Mulheres com familiares desaparecidos sofrem ainda mais a opressão de gênero

Marcela Belchior

Na condição de esposas, mães, irmãs e filhas de pessoas desaparecidas, mulheres de várias partes do mundo não apenas sofrem um caminho acidentado em busca de resoluções para os casos e soluções para encontrarem um parente. Situações geradas pelas desigualdades de gênero impõem a elas uma série de penalidades extras.

A conclusão é apontada em uma recente pesquisa realizada pelo Centro Internacional para a Justiça Transicional (ICTJ), que atua em mais de 30 países, apoiando necessidades locais e promovendo o intercâmbio de experiências. Na América Latina, a situação é particularmente preocupante na Colômbia, cujo conflito armado interno já dura mais de 50 anos. No México e América Central, os desaparecimentos forçados também são frequentes tendo em vista a guerra contra o narcotráfico e o deslocamento de migrantes rumo aos Estados Unidos.

Segundo a entidade, as opressões de gênero, muitas vezes, se sobrepõem aos prejuízos econômicos, legais, sociais e psicológicos dessas mulheres, que buscam um parente, que, em muitos casos, era provedor da família. A perda obriga o público feminino a aceitar trabalhos mal remunerados e inseguros, além das mulheres se exporem a riscos de serem exploradas ou que vulnerem seu bem-estar e a educação dos seus filhos. Além disso, na maioria dos casos, esposas de pessoas desaparecidas não podem ter acesso aos bens do marido nem têm direito a benefícios sociais, que as amparem na ausência do companheiro.

Segundo a pesquisa, muitas mulheres se veem obrigadas a declararem falecidos os parentes como única saída para receberem algum benefício social por parte do Poder Público. Socialmente, as mulheres podem, inclusive, sofrerem condenação por parte da própria família pelo desaparecimento do companheiro, deixando-a em situação de ostracismo por tratá-la como uma carga financeira.

Em culturas com o patriarcado mais forte, esposas de homens desaparecidos perdem o respeito e posição social, sendo estigmatizadas e marginalizadas. O temor de perderem a custódia dos próprios filhos também contribui para que essas mulheres aceitem a ajuda dos demais familiares, porém perdendo sua autonomia na organização e manutenção das necessidades cotidianas.

De acordo com o estudo, as mulheres que lidam com o desaparecimento na família sofrem de um mal chamado "perda ambígua", causado pela constante incerteza e pela tensão gerada pelo desaparecimento forçado. A ausência dos parentes coloca ainda as mulheres na linha de frente da busca por respostas, muitas vezes, à custa de riscos pessoais, como ameaças, sequestros e violência psicológica.
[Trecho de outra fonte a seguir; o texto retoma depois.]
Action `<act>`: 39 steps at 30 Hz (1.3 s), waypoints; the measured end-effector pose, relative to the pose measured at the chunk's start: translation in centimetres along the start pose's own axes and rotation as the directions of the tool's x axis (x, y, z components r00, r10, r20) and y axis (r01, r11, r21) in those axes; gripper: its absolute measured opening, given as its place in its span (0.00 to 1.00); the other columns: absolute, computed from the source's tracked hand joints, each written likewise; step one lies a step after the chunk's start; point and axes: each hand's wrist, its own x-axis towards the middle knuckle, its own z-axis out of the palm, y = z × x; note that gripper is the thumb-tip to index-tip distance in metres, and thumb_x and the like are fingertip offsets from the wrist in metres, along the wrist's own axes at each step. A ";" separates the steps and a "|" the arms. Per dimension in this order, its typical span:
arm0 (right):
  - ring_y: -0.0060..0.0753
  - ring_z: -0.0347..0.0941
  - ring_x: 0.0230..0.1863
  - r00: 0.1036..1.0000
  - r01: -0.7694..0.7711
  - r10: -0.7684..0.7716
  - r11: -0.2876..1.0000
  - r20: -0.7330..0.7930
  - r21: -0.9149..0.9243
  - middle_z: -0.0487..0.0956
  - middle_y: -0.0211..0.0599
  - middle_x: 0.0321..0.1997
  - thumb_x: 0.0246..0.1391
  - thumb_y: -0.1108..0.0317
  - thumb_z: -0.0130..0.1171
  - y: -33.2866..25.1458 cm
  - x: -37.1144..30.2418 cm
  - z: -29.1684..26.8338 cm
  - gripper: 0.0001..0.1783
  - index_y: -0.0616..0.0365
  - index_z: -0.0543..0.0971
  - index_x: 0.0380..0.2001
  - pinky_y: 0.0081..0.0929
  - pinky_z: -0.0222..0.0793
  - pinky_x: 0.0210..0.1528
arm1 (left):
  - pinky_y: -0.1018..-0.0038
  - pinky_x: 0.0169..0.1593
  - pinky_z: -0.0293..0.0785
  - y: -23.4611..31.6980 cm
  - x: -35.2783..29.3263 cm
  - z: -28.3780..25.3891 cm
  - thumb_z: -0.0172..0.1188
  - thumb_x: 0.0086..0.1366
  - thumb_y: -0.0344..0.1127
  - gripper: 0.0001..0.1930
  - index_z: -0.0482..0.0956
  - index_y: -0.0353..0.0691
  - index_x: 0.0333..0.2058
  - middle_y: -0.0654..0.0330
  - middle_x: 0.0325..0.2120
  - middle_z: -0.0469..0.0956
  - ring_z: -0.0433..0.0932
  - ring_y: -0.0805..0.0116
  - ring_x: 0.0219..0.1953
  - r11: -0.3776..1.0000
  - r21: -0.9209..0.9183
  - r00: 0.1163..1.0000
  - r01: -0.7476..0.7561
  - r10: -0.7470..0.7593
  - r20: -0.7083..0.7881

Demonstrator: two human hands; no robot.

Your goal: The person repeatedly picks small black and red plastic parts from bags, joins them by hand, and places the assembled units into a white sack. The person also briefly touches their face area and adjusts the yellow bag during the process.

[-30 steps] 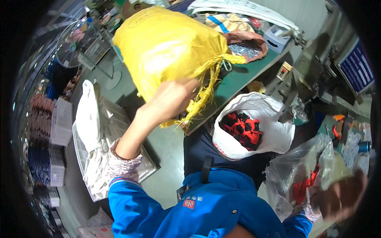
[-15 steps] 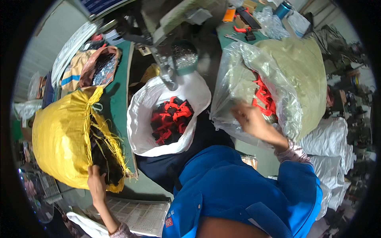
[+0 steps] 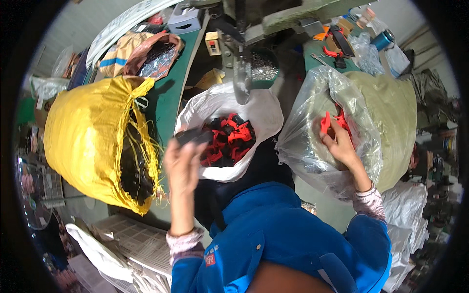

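My left hand (image 3: 181,163), blurred by motion, grips a dark flat part (image 3: 191,137) at the left rim of the white woven sack (image 3: 261,110). Inside that sack lie several red-and-black plastic pieces (image 3: 239,132). My right hand (image 3: 342,145) pinches a small red plastic part (image 3: 326,122) between thumb and fingers, at the mouth of the clear plastic bag (image 3: 305,129). More red parts (image 3: 343,122) show within that bag, partly behind my hand. On the left, the yellow woven sack (image 3: 83,141) gapes open, with black parts (image 3: 134,168) inside.
Above the white sack hangs a metal machine arm (image 3: 242,73), beside a green tub of small metal pieces (image 3: 264,68). A paper sack of metal pieces (image 3: 159,56) stands on the left green table (image 3: 168,100). A wrench (image 3: 320,59) and blue bottle (image 3: 382,40) lie at upper right.
My left hand has left the yellow sack and moved right to the white sack, carrying a dark part. My right hand has taken a red part at the clear bag. The view has shifted.
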 end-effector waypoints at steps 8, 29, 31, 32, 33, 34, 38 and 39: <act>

De acordo com Amrita Kapur, do ICTJ, compreender as necessidades concretas das mulheres ajuda governos e entidades a conceberem programas e criarem instituições que afrontem, eficazmente, as consequências de longa duração para as mulheres que lidam com casos de desaparecimento forçado. "Para facilitar o luto público e o processo de cicatrização de feridas, também são importantes as reparações simbólicas, que devem ser feitas depois de consultar familiares e comunidades, com a finalidade de impedirem a retraumatização e o rechaço do entorno", afirma Kapur.

Nesse sentido, ela recomenda, por exemplo, que, em monumentos a desaparecidos, se reconheça também o papel das mulheres como ativistas e defensoras da verdade e da justiça. Tal medida ajudaria a superar estereótipos que ainda as retratam como vítimas passivas.

Nos últimos 35 anos, em mais de 80 países do mundo, desapareceram, de maneira forçada, dezenas de milhares de pessoas, em consequência de conflitos ou atos de repressão. O Comitê de Direitos Humanos das Nações Unidas foi o primeiro a reconhecer, internacionalmente, este direito, no ano de 1983, com referência ao Uruguai.

Juridicamente, esse status de desaparecido foi reconhecido, em 1988, pela Corte Interamericana de Direitos Humanos, com relação a um caso de desaparecimento forçado registrado em Honduras. A partir daí, a atuação dos governos diante dessa violação de direitos tem avançado no sentido de incluir a busca pela verdade, através de exumações, julgamentos, reparações e mudanças na legislação.

A Convenção Internacional para a Proteção de Todas as Pessoas contra os Desaparecimentos Forçados, de 2006, e ratificada pela Colômbia em 2012, consagra o direito dos familiares das vítimas a conhecer a verdade sobre seus parentes e obter reparações.